A passion can turn into a friendship
Partnership: When love becomes friendship
The years have passed in a flash, we have experienced a lot together and started a family. And suddenly you have to admit as a couple: love is gone. But what to do when all that's left is friendship? How does love have a second chance? We spoke to a sex therapist.
Not only the passion and the desire for each other can decrease in the course of a relationship. The feeling of love can also sneak away secretly. What remains is a feeling of deep friendship. You appreciate each other, share your life with each other, but somehow your heart is no longer right with the thing.
Is it really love
The reasons for the weakening of feelings for the partner are different. Four triggers are particularly common. "One reason may be that when the couple got together, they mistook sympathy and attractiveness for love," explains sex therapist Dr. Kurt Seikowski from the Society for Sexual Sciences one possible scenario. "If the initial attraction and passion diminish over time, the supposed love is no longer there either."

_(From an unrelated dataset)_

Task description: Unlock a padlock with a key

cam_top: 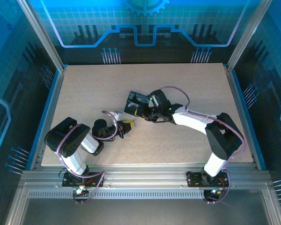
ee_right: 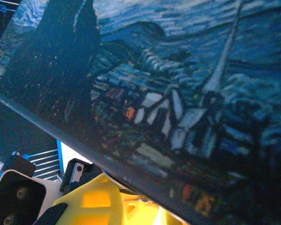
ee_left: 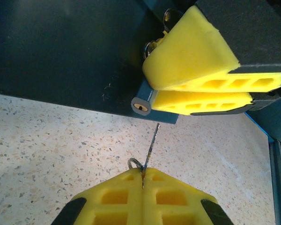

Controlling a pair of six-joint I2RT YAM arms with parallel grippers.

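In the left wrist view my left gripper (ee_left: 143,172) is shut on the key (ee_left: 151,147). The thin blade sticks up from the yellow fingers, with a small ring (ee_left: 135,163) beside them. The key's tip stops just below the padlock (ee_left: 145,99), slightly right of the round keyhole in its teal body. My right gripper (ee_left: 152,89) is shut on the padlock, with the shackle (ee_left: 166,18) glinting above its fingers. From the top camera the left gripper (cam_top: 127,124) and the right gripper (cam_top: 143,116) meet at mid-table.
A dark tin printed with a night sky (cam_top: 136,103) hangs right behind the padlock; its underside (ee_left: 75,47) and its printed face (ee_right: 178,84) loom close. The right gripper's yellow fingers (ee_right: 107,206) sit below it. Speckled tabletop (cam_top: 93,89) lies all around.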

Too many commitments harm the relationship
Another risk to love is obligations. At the beginning of a relationship you experience nice and carefree hours for two. At some point you move in together and have to master everyday life together. Maybe there will also be children. And then there are the professional challenges. Time quickly falls by the wayside for two. "Too many obligations in a partnership mean that the feeling of love wears off over time. Duties are very exhausting and it is easy to forget each other as a couple," explains Seikowski. "This development often takes place slowly, unnoticed by the couple."
If curiosity about the other decreases, it becomes critical for love
Another danger to love is a decline in attention to the other. Love can never be taken for granted. As soon as the partner becomes a habit, it is critical. You always have to work on love and make an effort, says the sex therapist. Baggy clothes, missing compliments, waning curiosity about your partner - all of this increases the risk that you will "fall in love" and look for someone who could be a better fit and who gives you what you miss in your own relationship.

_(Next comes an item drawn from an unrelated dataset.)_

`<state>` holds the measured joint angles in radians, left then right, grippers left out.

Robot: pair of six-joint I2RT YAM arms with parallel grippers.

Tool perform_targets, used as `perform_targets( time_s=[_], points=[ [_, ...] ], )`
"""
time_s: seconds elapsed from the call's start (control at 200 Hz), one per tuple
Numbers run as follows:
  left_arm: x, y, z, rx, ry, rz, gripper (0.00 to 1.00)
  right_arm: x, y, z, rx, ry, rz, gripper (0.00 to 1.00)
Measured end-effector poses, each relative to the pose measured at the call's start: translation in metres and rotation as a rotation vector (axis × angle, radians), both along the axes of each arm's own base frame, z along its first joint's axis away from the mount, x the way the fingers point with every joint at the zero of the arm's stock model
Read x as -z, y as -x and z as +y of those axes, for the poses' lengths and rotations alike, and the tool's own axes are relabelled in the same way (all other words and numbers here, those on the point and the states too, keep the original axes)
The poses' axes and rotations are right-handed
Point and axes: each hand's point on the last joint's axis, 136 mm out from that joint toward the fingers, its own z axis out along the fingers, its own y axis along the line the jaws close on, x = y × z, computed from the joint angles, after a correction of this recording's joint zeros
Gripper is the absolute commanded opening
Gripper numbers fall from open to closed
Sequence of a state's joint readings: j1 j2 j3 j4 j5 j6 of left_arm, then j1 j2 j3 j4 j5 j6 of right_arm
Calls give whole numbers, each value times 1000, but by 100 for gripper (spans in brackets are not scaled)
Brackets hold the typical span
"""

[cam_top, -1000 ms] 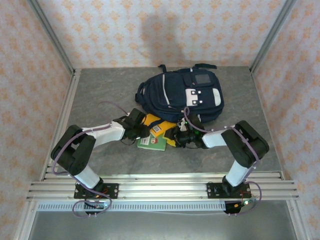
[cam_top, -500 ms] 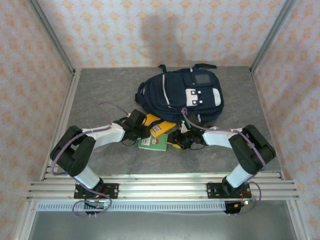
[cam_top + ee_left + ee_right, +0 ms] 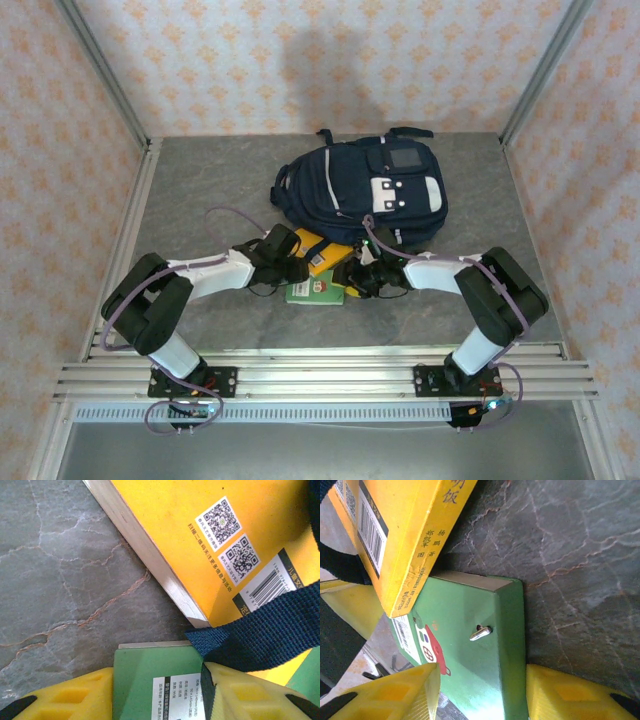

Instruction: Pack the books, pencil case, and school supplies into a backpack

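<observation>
The navy backpack (image 3: 365, 190) lies at the back middle of the table. Just in front of it is the orange-yellow book (image 3: 322, 250) (image 3: 210, 540) (image 3: 395, 535), and the small green book (image 3: 315, 290) (image 3: 150, 680) (image 3: 480, 645) sits against its near edge. My left gripper (image 3: 298, 270) (image 3: 157, 695) is shut on the green book from the left. A dark blue strap (image 3: 265, 625) crosses the yellow book and touches one of the left gripper's fingers (image 3: 250, 695). My right gripper (image 3: 352, 278) (image 3: 482, 690) is shut on the same green book from the right.
The grey stone-look table (image 3: 200, 190) has free room left and right of the backpack. Metal rails (image 3: 320, 375) run along the near edge by the arm bases. Patterned walls enclose the other three sides.
Both grippers have closed in toward each other. The green book between them has shifted a little to the right and looks narrower from above.
</observation>
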<state>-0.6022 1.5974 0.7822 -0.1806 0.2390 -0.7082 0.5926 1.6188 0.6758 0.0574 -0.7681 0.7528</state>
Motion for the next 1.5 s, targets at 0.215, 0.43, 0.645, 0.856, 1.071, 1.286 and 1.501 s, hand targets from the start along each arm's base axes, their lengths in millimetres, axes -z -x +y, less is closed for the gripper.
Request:
perform_targets(
  time_s=[0.215,0.43,0.645,0.856,1.071,1.286,1.501],
  points=[
    [0,0,0,0,1,-2,46,-6,7,1,45,-60,31,47],
    [-1,3,-3,11,21,9,46,-35,8,6,66,-133,20,47],
    [-4,9,-11,25,74,26,45,-43,7,11,73,-189,20,47],
    [-5,17,-17,43,105,38,45,-23,8,18,72,-193,68,34],
    [-13,30,-15,60,113,45,56,-26,8,19,44,-195,22,4],
    [-50,42,-5,61,135,-2,60,-73,16,4,-34,-143,-149,0],
    [-104,42,16,12,188,-77,62,-141,12,-7,-144,-72,-451,0]
  ],
)
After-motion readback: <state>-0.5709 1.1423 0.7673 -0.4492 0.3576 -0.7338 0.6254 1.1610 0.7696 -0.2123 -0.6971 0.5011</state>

Missing conversations endanger love
And then there is the lack of communication. "If the couple doesn't sit down and talk about wants, needs, and common goals, love quickly comes to a point where it subsides," says Seikowski. "Regular exchange and openness are important prerequisites for a successful relationship." The expert advises couples to exchange ideas every three months in a relaxed atmosphere and to see what is going well at the moment, what is a burden and to look for solutions together.
Love works without sex
A lack of sex, on the other hand, is seldom a real relationship killer, according to Seikowski. The expert is convinced that love is not possible just because the couple rarely have sex. "Many couples love each other with all their hearts, even though there is not much going on in bed. It can be due to illness or because the passion has subsided. But that doesn't have to mean the end of love," he explains. However, regular sex is also not entirely unimportant. "Especially at a young age, sex is important for love. With increasing age, tenderness and sensuality are the main focus."

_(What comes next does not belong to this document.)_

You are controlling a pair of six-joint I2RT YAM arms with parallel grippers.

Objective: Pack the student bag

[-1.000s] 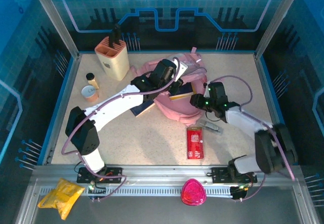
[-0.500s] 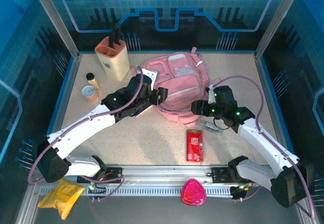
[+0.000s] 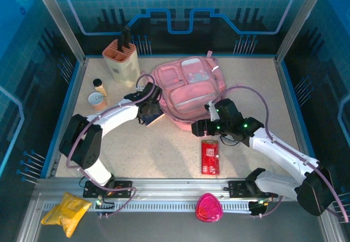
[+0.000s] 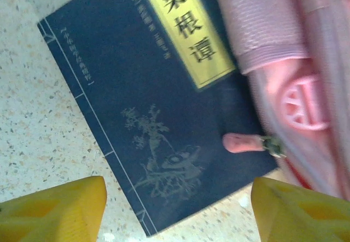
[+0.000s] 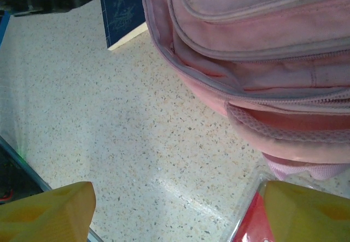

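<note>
The student bag (image 3: 188, 92) is seen lying flat on the table (image 3: 164, 149), a little above the middle of the top view. Its zipped pockets are turned up. Its long side is set from the lower middle of the frame up toward the upper right, tilted a bit. A small pink loop (image 3: 209, 54) sticks out at the upper end. Which end is the top cannot be told for sure.

The left gripper (image 3: 147, 110) is held at the bag's left edge, over a dark blue book (image 3: 155, 119). In the left wrist view its yellow fingers (image 4: 54, 209) are spread wide in the bottom corners, and nothing is held between them. The bag's pink edge is laid over the book's right side, and a pink zip pull (image 4: 240, 142) rests on the cover.

The right gripper (image 3: 198, 127) is held at the bag's lower edge, just above a red packet (image 3: 210, 155). In the right wrist view its fingers are also spread wide with nothing held. Bare table is seen between them, and the bag fills the upper right.
</note>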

Breaking the routine refreshes love
But what can couples do if they want to bring love back to friendship? Does love still have a chance? "Yes, she has," says Seikowski and advises couples to think back to the days when love was still there: What did we enjoy? What welded us together? When were we happy? "Reliving beautiful things from old times can be like a fountain of youth for love," says the sex therapist. "This also applies to the bedroom - but there should always be something new to add to the tried and tested."
The more time the couple spends together, breaking routine and doing something they both enjoy, the greater the likelihood that love will be maintained or refreshed.
Don't skimp on compliments
And Seikowski has another tip: "Tell yourself again and again what you appreciate about the other person and what you like about your partner. Every relationship needs a good dose of admiration for it to work." In addition, the man can be gentleman more often and open the door for his partner or help into the coat. "Women like this kind of attention, but unfortunately I see it less and less," he says.